On Tuesday evening, President Donald Trump shocked the world with a proposal that was completely sudden, even by his standards. All Palestinians should be removed from Gaza, allowing the United States to take over it as territory.
There was immediate debate over whether Americans should take Trump with him in his words, and while much of his trajectory tried to soften his declaration on Wednesday, the fact that Trump suggested remains. Masu – Also – The United States unilaterally takes over foreign territory regardless of what the people currently living there are thinking.
First of all, it was Greenland that Trump said the US should seize. Since then, the Panama Canal, Canada, and now Gaza-Trump's territory wish list appears to grow day by day.
Many observers have seen this as a call to American imperialism. This is part of ignoring borders that can be found everywhere, from Russian invasions of Ukraine to Chinese intimidation of Taiwan.
But I think a better way to think about it is one of the denials of the great powers of geopolitics in the late 20th century. government.

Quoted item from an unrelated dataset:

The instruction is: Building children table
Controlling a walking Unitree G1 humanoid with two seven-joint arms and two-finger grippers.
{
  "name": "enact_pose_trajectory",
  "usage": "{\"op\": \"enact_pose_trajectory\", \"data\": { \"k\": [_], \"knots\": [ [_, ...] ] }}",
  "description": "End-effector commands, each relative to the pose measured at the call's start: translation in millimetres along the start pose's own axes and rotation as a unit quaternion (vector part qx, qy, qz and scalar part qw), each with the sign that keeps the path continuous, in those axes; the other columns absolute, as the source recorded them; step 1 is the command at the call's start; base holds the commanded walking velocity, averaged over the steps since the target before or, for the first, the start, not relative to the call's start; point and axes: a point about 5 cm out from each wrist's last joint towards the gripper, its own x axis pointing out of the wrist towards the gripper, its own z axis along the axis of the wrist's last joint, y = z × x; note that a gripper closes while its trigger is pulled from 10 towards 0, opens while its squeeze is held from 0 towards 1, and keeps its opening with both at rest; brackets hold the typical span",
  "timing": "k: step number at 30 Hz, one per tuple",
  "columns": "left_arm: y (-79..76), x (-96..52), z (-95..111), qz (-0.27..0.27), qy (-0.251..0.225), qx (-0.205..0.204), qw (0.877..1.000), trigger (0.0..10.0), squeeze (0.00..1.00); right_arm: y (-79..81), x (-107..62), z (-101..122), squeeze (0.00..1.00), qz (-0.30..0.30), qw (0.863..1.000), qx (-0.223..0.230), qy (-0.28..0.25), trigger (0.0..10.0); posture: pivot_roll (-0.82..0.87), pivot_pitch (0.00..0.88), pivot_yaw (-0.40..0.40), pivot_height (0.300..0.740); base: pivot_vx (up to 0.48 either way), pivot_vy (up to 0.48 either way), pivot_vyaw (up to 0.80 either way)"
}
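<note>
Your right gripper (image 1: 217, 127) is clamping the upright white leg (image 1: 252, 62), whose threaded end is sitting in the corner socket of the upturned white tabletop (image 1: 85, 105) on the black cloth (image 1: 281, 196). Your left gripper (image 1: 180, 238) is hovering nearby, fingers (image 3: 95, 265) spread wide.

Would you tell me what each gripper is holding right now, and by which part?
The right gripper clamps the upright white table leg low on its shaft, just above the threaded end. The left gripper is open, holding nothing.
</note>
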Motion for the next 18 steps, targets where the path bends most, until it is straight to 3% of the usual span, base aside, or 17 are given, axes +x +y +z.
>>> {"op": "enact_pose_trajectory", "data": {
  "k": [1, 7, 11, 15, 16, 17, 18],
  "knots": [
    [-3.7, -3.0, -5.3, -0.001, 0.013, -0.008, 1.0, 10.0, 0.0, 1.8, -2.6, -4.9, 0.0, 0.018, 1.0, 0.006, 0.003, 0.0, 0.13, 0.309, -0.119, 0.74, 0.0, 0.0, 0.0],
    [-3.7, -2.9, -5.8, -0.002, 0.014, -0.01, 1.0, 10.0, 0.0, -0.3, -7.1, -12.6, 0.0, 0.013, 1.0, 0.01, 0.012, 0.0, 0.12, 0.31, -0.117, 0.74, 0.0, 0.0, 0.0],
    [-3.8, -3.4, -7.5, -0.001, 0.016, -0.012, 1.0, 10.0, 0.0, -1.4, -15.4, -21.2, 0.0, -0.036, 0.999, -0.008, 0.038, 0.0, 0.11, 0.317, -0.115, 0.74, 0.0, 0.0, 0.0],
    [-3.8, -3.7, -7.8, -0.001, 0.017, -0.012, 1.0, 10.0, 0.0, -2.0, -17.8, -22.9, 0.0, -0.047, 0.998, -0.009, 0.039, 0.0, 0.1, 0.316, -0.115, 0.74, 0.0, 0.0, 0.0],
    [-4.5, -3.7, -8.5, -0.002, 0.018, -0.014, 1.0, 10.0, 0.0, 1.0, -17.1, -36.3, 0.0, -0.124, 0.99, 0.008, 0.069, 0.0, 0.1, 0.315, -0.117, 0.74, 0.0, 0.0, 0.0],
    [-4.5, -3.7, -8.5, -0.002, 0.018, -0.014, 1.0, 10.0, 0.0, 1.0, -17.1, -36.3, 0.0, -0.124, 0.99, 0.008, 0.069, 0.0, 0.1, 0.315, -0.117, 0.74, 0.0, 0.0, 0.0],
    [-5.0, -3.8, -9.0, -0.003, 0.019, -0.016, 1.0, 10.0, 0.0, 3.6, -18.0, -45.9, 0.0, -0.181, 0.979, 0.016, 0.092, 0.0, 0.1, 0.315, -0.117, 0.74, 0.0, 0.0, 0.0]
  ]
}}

The promotion of decolonization has been almost highly successful. When the United Nations was founded in 1945, there were 51 member states, many of which ruled vast colonial regions in Africa and Asia.
Today, the United Nations has 193 member states (South Sudan, who joined in 2011) and many other territories, including full members (particularly the province of Palestine). In many respects, the story of the past 70 years has been a story of colonization as independence movements around the world fought for freedom and self-determination, and colonial countries have retreated.
Trump wants not only to be rejected, but to cast it backwards. We call it a kind of recolonization – spiritually, if not literally.
What makes the promotion of recolonization so pronounced is that, with a few major exceptions, large powers ultimately have colonialism fundamentally wrong. It is that I have recognized the following. The original UN Charter stated that relations between states were intended to be based in part on “ethnic self-determination,” and by 1960 the United Nations said colonialism was “a fundamental human rights.” “It was a denial.”
What Trump is proposing in Gaza and elsewhere is his return to geopolitics, run by jungle law. After all, it is what colonialism is the most basic form. Your destiny is determined not by you, but by the rulers of foreign capitals. Simply because they are strong and there's nothing they can do about it.
It is worth noting that the two territories of Trump are stubborn in Greenland and Gaza, the last remaining two territories of the colonial era. That's not to say they're the same. Although Greenland is ultimately an autonomous territory with meaningful self-activity, albeit under Danish sovereignty, Gaza's status is highly contested, to say the least. (Hamas still primarily controls internal governance. Israel maintains external control, but the United Nations and many human rights groups consider it an occupying territory.) But both have long claims on the land. It is home to famous people who have And both are considered by some circles to be examples of unfinished decolonization businesses.
It would be cliché to argue that Trump sees geopolitics through the lens of a former real estate developer. In his remarks Tuesday, he meditated on Gaza being the “Middle Eastern Riviera.” And they can move elsewhere, just as real estate developers tend to care almost the hopes of those affected by their projects! – Trump doesn't seem to care about what the Greenlanders of Gaza and the Palestinians want.
But we should call this what it is – “recolonization” rather than an empire with all its grand ambitions. It reaches the dirty truth of the matter, the dirty reality of colonialism, the way in which it pollutes everything it touches.